Прошла неделя, вожатые куда-то ушли, на терраске никого не было, и я повела трясущуюся Юзефу в обжитой лесок. Удивительным образом он оставался чистеньким, несмотря на мои почти ежедневные посещения. Я тогда еще не настолько была увлечена биологией, чтобы понимать, что в природе ничего не пропадает и говно человеческое для чего-то годится…

Усадила я Юзефу под кустик, а она заплакала:

– Так я тоже не могу. Я вообще не могу. Я умру…

Но Юзефа не умерла. За два дня до конца смены она потеряла сознание, и ее увезла «скорая помощь» в Рузскую больницу. Там ей сделали операцию. Выжила. Мне потом папа рассказал, что ее спасли русские врачи от кишечной непроходимости. Такие врачи хорошие!

Но я только подумала – врачи хорошие, а уборные плохие. Но ничего не сказала. Взрослым такое не объяснишь! А вот сейчас мне интересно: а в «Артеке» какие уборные были?

И еще могу сказать, что я как Синявский: только у него с советской властью расхождения были стилистические, а у меня обонятельно-гигиенические.

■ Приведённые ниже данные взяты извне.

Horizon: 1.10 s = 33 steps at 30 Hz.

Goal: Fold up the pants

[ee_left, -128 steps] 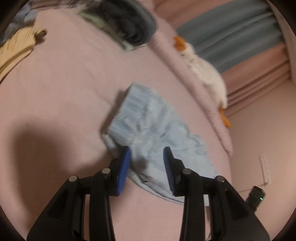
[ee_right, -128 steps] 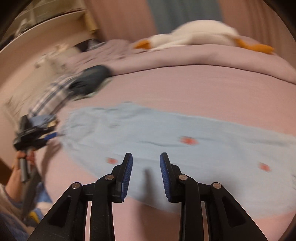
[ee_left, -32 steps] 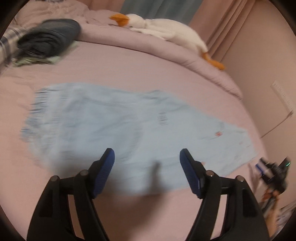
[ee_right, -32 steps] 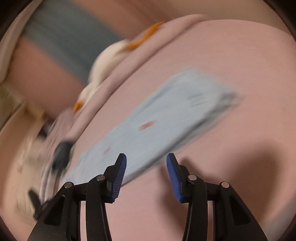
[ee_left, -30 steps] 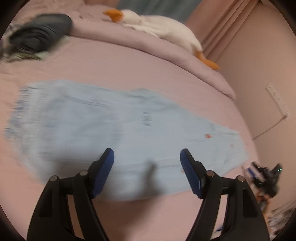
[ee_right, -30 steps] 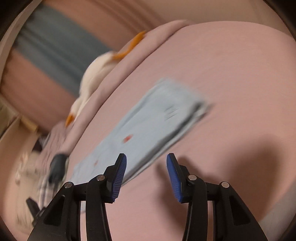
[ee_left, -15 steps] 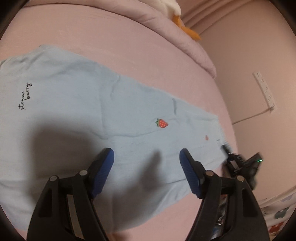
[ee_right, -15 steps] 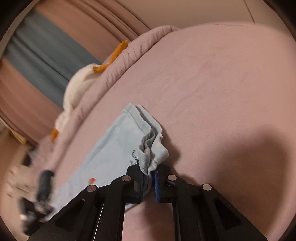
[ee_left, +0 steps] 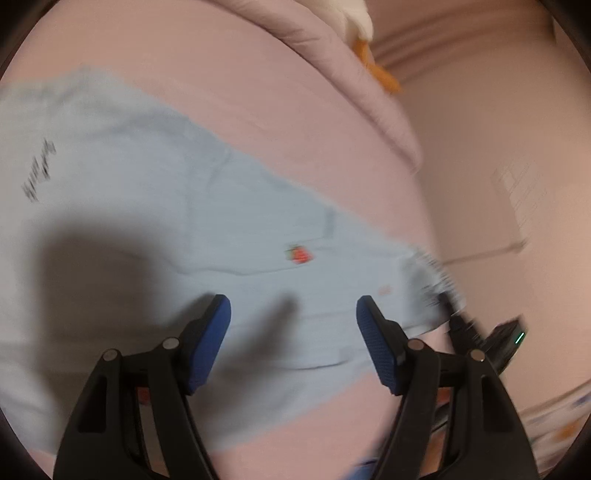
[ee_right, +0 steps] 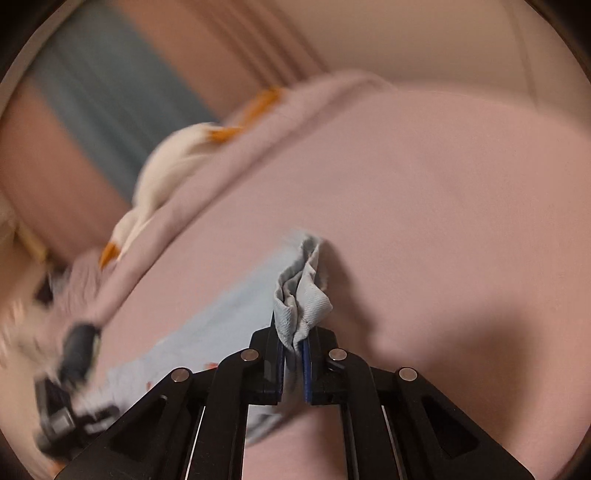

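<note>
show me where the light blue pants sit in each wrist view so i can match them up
Left wrist view: the light blue pants lie spread flat across the left and centre, under the open left hand-held gripper.
Right wrist view: the pants run from lower left to centre, one end bunched in the shut right hand-held gripper.
Shared landmark: the white plush duck at the bed's far edge.

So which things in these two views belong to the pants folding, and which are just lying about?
Part of the job:
- light blue pants, spread on the bed
- right hand-held gripper, clamped on one end of them
- left hand-held gripper, open above them

Lying about:
- white plush goose on the rolled pink blanket
- striped curtains
</note>
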Available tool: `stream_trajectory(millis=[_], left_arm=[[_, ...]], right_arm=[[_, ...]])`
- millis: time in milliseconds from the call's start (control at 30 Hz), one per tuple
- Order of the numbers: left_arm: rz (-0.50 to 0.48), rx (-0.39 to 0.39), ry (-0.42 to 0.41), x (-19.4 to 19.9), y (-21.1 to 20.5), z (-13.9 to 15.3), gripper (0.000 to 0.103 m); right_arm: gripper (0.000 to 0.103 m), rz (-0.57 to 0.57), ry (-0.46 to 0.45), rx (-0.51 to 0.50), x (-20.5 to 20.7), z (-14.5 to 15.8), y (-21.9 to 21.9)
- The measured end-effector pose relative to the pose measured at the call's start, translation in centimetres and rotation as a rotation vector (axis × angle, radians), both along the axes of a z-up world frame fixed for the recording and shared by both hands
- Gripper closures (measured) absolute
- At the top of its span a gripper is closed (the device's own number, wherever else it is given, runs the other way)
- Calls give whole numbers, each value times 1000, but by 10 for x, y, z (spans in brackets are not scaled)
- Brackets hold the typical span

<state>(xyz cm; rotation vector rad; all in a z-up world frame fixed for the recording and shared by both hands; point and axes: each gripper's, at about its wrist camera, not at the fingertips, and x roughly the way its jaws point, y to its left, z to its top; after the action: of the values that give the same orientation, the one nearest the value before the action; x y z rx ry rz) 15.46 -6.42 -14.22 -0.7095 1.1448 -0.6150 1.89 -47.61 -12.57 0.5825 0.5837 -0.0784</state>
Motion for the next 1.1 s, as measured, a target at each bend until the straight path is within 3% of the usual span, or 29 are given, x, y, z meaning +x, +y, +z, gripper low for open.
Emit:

Ольга Вельчинская. Пионерское лето в прекрасном женском обществе[3]

Последнее дошкольное лето я провела в самом настоящем пионерском лагере. Из-под кровати достали потертый чемодан, между прочим, довольно породистый, купленный в мирные времена у Мюра и Мерилиза (этикетка, подтверждающая его генеалогию, сохранилась на внутренней стороне крышки), осенью 1913 года сопутствовавший дедушке с бабушкой в свадебном итальянском путешествии, побывавший во всех тех местах, где они оказывались на протяжении последующей жизни, а в 1943 году благополучно вернувшийся из эвакуации. И на крышке многое претерпевшего и в процессе жизни опростившегося семейного чемодана папа вывел масляными белилами имя мое и фамилию.